Exercise directions: The answer is an exact repetition of every entry, with all images left out.

Input:
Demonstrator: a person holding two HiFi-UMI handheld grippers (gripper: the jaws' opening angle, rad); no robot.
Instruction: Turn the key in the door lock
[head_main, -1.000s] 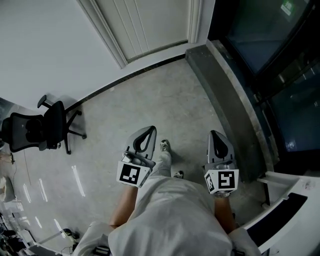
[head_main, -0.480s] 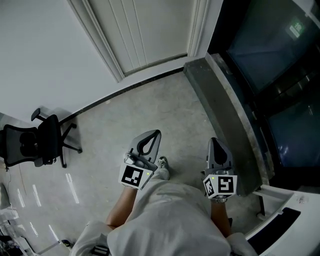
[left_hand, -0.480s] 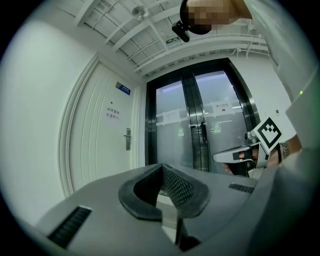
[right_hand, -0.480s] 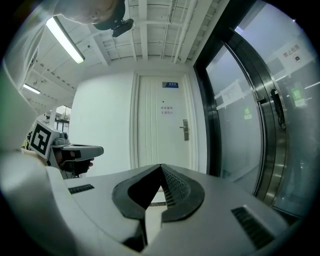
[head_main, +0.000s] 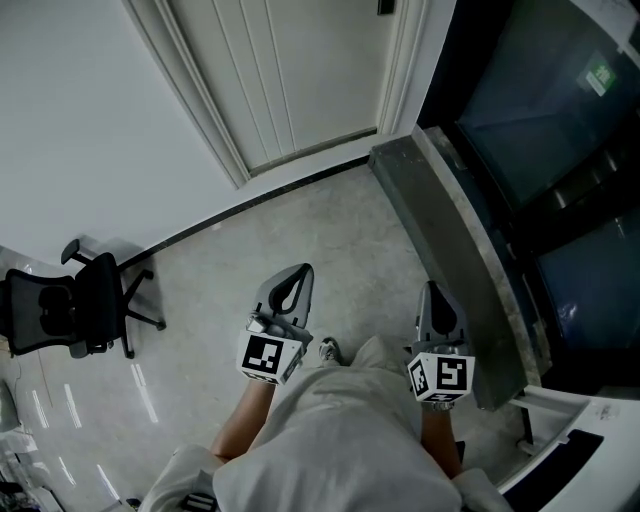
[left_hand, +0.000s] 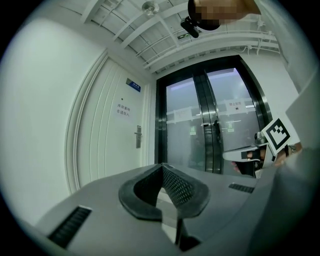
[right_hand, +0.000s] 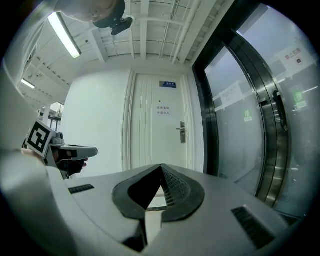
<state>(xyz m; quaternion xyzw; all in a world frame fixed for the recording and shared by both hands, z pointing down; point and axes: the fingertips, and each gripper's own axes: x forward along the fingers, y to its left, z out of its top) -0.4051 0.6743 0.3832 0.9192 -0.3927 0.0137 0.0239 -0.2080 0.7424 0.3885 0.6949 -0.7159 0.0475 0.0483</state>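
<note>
A white panelled door (head_main: 290, 80) stands ahead across the floor. Its metal lock plate and lever handle (right_hand: 182, 132) show in the right gripper view, and again as a small lock plate (left_hand: 138, 136) in the left gripper view. It is too far off to make out a key. My left gripper (head_main: 300, 272) and right gripper (head_main: 434, 290) are held level in front of the person's body, side by side, both pointing at the door. The left gripper (left_hand: 162, 167) is shut and holds nothing. The right gripper (right_hand: 161, 167) is also shut and bare.
A black office chair (head_main: 60, 310) stands by the white wall at the left. Dark glass doors (head_main: 560, 150) with a grey stone sill (head_main: 450, 230) run along the right. A white piece of furniture (head_main: 585, 445) sits at the bottom right. A paper notice (right_hand: 161, 110) hangs on the door.
The person has walked towards the door with both grippers carried along. The door fills more of the head view, and the chair has slid towards the left edge.
</note>
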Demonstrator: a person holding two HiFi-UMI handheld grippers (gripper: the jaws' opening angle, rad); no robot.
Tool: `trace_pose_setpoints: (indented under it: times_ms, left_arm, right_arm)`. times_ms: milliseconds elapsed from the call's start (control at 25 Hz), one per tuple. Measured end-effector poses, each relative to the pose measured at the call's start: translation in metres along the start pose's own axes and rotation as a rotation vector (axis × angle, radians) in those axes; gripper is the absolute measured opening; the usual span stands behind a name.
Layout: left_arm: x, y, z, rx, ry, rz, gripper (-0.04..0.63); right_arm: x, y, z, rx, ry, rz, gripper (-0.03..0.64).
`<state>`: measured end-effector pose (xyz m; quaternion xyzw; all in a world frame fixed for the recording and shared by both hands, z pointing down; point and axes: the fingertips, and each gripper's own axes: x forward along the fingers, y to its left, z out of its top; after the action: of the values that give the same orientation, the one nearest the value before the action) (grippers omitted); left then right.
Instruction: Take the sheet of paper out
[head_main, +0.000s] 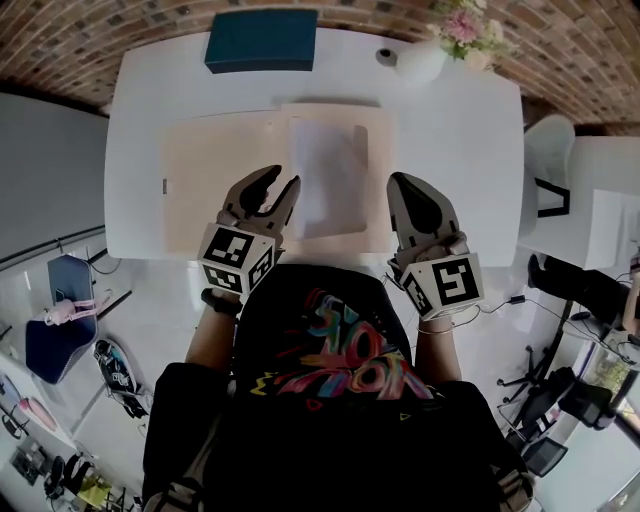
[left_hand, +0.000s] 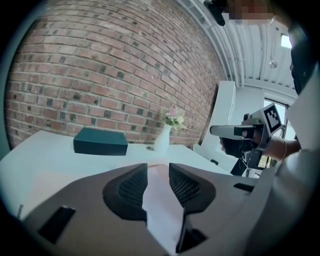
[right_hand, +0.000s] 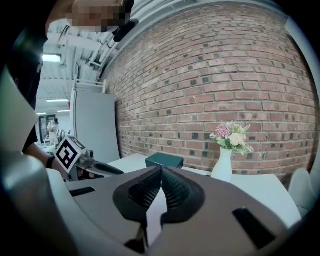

Solution to the problem:
Demonstrator: a person holding two HiFi-UMI handheld grippers (gripper: the jaws' opening angle, rad); no robot.
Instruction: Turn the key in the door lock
[head_main, -1.000s] 
[head_main, -0.480s] 
[left_hand, -0.480s] 
[right_hand, -0.480s] 
[head_main, +0.000s] 
[left_hand, +0.000s] 
[right_hand, +0.000s] 
<state>(xyz m; quaternion xyzw; all in a world frame fixed for the recording and shared by both hands, z pointing down; point and axes: the fingertips, and each gripper's own axes: x forward along the fingers, y to its left, z out of its top) -0.4051 0.6743 0.3832 0.9192 -0.3927 0.0137 0.0239 -0.2080 0.7424 0.3885 0.6949 -0.7159 0.0475 0.0483</state>
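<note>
A white panelled door (head_main: 290, 80) stands ahead across the floor. Its metal lock plate and lever handle (right_hand: 182, 132) show in the right gripper view, and again as a small lock plate (left_hand: 138, 136) in the left gripper view. It is too far off to make out a key. My left gripper (head_main: 300, 272) and right gripper (head_main: 434, 290) are held level in front of the person's body, side by side, both pointing at the door. The left gripper (left_hand: 162, 167) is shut and holds nothing. The right gripper (right_hand: 161, 167) is also shut and bare.
A black office chair (head_main: 60, 310) stands by the white wall at the left. Dark glass doors (head_main: 560, 150) with a grey stone sill (head_main: 450, 230) run along the right. A white piece of furniture (head_main: 585, 445) sits at the bottom right. A paper notice (right_hand: 161, 110) hangs on the door.
The person has walked towards the door with both grippers carried along. The door fills more of the head view, and the chair has slid towards the left edge.
</note>
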Demonstrator: a person holding two HiFi-UMI handheld grippers (gripper: the jaws' opening angle, rad); no robot.
Tool: `trace_pose_setpoints: (indented under it: times_ms, left_arm, right_arm)`. times_ms: milliseconds elapsed from the call's start (control at 25 Hz), one per tuple. Measured end-effector poses, each relative to the pose measured at the call's start: translation in metres along the start pose's own axes and rotation as a rotation vector (axis × angle, radians) in those axes; gripper is the absolute measured opening; the usual span stands behind a name.
Layout: left_arm: x, y, z, rx, ry, rz, gripper (-0.04..0.63); right_arm: x, y, z, rx, ry, rz, gripper (-0.03..0.64).
`<state>`: measured end-effector pose (xyz m; quaternion xyzw; all in a world frame fixed for the recording and shared by both hands, z pointing down; point and axes: the fingertips, and each gripper's own axes: x forward along the fingers, y to its left, z out of its top; after the action: of the values that give the same orientation, the one nearest the value before the action) (grippers omitted); left then right.
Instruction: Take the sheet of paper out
[head_main, +0.000s] 
[left_hand, +0.000s] 
[right_hand, +0.000s] 

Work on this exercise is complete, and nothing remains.